The present invention relates to a riser assembly and method of providing a riser assembly. In particular, but not exclusively, the present invention relates to a riser assembly suitable for use in the oil and gas industry, to help prevent unwanted movement of buoyancy modules after installation.
Traditionally flexible pipe is utilised to transport production fluids, such as oil and/or gas and/or water, from one location to another. Flexible pipe is particularly useful in connecting a sub-sea location (which may be deep underwater, say 1000 meters or more) to a sea level location. The pipe may have an internal diameter of typically up to around 0.6 meters. Flexible pipe is generally formed as an assembly of a flexible pipe body and one or more end fittings. The pipe body is typically formed as a combination of layered materials that form a pressure-containing conduit. The pipe structure allows large deflections without causing bending stresses that impair the pipe's functionality over its lifetime. The pipe body is generally built up as a combined structure including metallic and polymer layers.
In known flexible pipe design the pipe includes one or more tensile armour layers. The primary load on such a layer is tension. In high pressure applications, the tensile armour layer experiences high tension loads from the internal pressure end cap load as well as weight. This can cause failure in the flexible pipe since such conditions are experienced over prolonged periods of time.
One technique which has been attempted in the past to in some way alleviate the above-mentioned problem is the addition of buoyancy aids at predetermined locations along the length of a riser. The buoyancy aids provide an upwards lift to counteract the weight of the riser, effectively taking a portion of the weight of the riser, at various points along its length. Employment of buoyancy aids involves a relatively lower installation cost compared to some other configurations, such as a mid-water arch structure, and also allows a relatively faster installation time. Examples of known riser configurations using buoyancy aids to support the riser's middle section are shown in FIGS. 1a and 1b, which show the ‘steep wave’ configuration and the ‘lazy wave’ configuration, respectively. In these configurations, there is provided a riser assembly 200 suitable for transporting production fluid such as oil and/or gas and/or water from a subsea location to a floating facility 202 such as a platform or buoy or ship. The riser is provided as a flexible riser, i.e. including a flexible pipe, and includes discrete buoyancy modules 204 affixed thereto. The positioning of the buoyancy modules and flexible pipe can be arranged to give a steep wave configuration 2061 or a lazy wave configuration 2062.

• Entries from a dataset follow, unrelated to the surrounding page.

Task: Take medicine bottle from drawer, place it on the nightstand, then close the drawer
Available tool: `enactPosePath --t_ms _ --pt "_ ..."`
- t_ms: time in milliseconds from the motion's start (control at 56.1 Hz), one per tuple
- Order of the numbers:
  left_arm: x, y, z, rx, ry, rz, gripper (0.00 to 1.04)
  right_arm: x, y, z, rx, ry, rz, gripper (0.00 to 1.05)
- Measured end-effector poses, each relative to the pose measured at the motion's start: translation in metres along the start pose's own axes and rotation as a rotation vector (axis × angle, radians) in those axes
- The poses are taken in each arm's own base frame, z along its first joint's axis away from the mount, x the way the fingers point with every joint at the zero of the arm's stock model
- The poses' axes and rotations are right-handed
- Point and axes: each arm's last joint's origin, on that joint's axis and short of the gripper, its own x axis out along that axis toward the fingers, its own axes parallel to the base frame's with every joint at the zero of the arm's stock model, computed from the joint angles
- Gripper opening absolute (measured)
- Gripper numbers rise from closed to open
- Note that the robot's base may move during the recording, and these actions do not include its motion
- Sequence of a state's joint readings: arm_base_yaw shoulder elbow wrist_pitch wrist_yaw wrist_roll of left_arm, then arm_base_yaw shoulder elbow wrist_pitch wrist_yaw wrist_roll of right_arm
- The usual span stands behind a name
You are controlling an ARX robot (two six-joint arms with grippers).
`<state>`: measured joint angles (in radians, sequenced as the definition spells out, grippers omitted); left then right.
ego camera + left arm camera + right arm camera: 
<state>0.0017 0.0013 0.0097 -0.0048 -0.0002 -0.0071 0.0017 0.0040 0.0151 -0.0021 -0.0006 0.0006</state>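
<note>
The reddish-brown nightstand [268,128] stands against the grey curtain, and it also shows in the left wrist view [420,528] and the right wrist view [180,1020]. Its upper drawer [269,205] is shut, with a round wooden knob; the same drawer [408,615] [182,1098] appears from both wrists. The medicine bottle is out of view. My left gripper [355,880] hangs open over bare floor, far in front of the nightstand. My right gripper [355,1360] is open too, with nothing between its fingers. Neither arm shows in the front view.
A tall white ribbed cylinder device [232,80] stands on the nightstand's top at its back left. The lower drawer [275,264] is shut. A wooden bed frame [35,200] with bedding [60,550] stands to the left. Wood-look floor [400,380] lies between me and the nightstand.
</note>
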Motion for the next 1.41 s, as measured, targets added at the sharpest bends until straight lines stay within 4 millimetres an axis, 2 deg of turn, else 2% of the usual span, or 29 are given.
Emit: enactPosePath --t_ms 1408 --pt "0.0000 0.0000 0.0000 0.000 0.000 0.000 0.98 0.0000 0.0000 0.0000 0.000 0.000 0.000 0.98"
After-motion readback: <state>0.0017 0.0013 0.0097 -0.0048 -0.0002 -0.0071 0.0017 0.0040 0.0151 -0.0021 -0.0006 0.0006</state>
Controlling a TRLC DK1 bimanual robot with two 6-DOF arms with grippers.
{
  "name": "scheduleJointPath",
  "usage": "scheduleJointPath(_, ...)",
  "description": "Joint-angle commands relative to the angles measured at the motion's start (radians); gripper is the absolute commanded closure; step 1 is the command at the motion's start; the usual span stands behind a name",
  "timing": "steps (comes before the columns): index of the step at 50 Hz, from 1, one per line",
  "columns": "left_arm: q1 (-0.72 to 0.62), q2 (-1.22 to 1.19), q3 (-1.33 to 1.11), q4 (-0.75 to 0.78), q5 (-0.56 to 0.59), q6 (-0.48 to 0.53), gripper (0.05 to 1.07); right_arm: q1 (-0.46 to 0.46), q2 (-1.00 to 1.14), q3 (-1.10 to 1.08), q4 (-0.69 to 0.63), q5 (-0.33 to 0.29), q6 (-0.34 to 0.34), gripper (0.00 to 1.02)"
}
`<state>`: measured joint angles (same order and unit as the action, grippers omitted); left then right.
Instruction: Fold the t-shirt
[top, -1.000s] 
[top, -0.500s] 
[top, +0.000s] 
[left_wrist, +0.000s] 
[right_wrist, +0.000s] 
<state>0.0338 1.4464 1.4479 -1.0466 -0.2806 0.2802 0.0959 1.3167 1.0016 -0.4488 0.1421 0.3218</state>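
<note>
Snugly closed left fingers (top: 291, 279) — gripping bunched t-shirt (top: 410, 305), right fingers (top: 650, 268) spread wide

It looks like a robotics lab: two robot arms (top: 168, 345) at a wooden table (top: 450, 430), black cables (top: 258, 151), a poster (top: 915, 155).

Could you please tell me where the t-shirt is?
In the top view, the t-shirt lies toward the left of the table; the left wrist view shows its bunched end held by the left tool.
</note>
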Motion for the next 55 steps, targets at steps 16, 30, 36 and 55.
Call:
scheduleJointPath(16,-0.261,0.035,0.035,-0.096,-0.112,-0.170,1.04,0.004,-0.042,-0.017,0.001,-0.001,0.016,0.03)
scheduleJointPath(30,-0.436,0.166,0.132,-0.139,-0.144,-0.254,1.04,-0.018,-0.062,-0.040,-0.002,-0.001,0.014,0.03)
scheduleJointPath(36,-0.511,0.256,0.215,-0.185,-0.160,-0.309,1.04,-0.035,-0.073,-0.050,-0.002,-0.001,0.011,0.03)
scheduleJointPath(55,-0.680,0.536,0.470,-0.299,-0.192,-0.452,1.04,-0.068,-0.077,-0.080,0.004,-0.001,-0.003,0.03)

Wave riser configurations as shown in FIGS. 1a and 1b are often used in shallow water applications so as to allow for excursions of the vessel from the point where the riser contacts the sea bed.
However, in some applications, the buoyancy modules may react to changes in riser assembly weight, for example caused by marine growth (shellfish and other sea life and/or sea debris attaching to the riser). Alternatively or additionally, the riser assembly and/or the buoyancy modules may experience a gradual (or sudden) change in content density due to movement or general day to day wear for example. This may cause the amount of buoyancy support or net buoyancy (and therefore the relative height above the sea bed) of the riser to change. Any change in the amount of buoyancy support may have an adverse effect on the tension relief provided to the flexible pipe, which could ultimately decrease the lifetime of a riser.
Furthermore, such changes in weight could lead to an undesirable situation where the riser assembly diverts completely from its designated configuration by either popping up to the water's surface or sinking to the sea bed. This is particularly applicable to shallow water applications (less than 1000 feet (304.8 meters)), since any change in buoyancy has a more pronounced effect on the height change at shallow depths. Interference with any neighbouring riser assemblies or vessel structures could become a problem.
WO2009/063163, incorporated herein by reference, discloses a flexible pipe including weight chains secured to a number of buoyancy modules on the pipe. The chains hang from the buoyancy modules, extending downwards to the sea bed and having an end portion lying on the sea bed. The weight associated with each length of chain counteracts the buoyancy provided by the respective buoyancy module to which it is secured. That is, when the density of a riser section decreases and the pipe begins to rise towards the water surface, the amount of chain suspended between the buoyancy module and the seabed is increased (i.e. heavier), thus offsetting the pipe's tendency to rise upwards. When the density of a riser section increases and the pipe begins to descend towards the sea bed, the amount of chain suspended between the buoyancy module and the seabed is decreased (i.e. lighter), again offsetting the pipe's tendency to descend down to the sea bed.
It would be useful to provide an alternative to the assembly described in WO2009/063163.
In addition, particularly in shallow water applications, it would be useful to be able to ensure a certain minimum clearance distance between a so-called sag bend and the seabed, and also between a so-called hog bend and the sea surface and/or a vessel or structure at the surface. A sag bend 208 is a U-shaped bend in a riser and a hog bend 210 is an inverted U-shaped bend in a riser (as indicated in FIG. 1a). This would help to ensure that the riser does not pop up to the water's surface or sink to the sea bed, or collide with a vessel or other structure.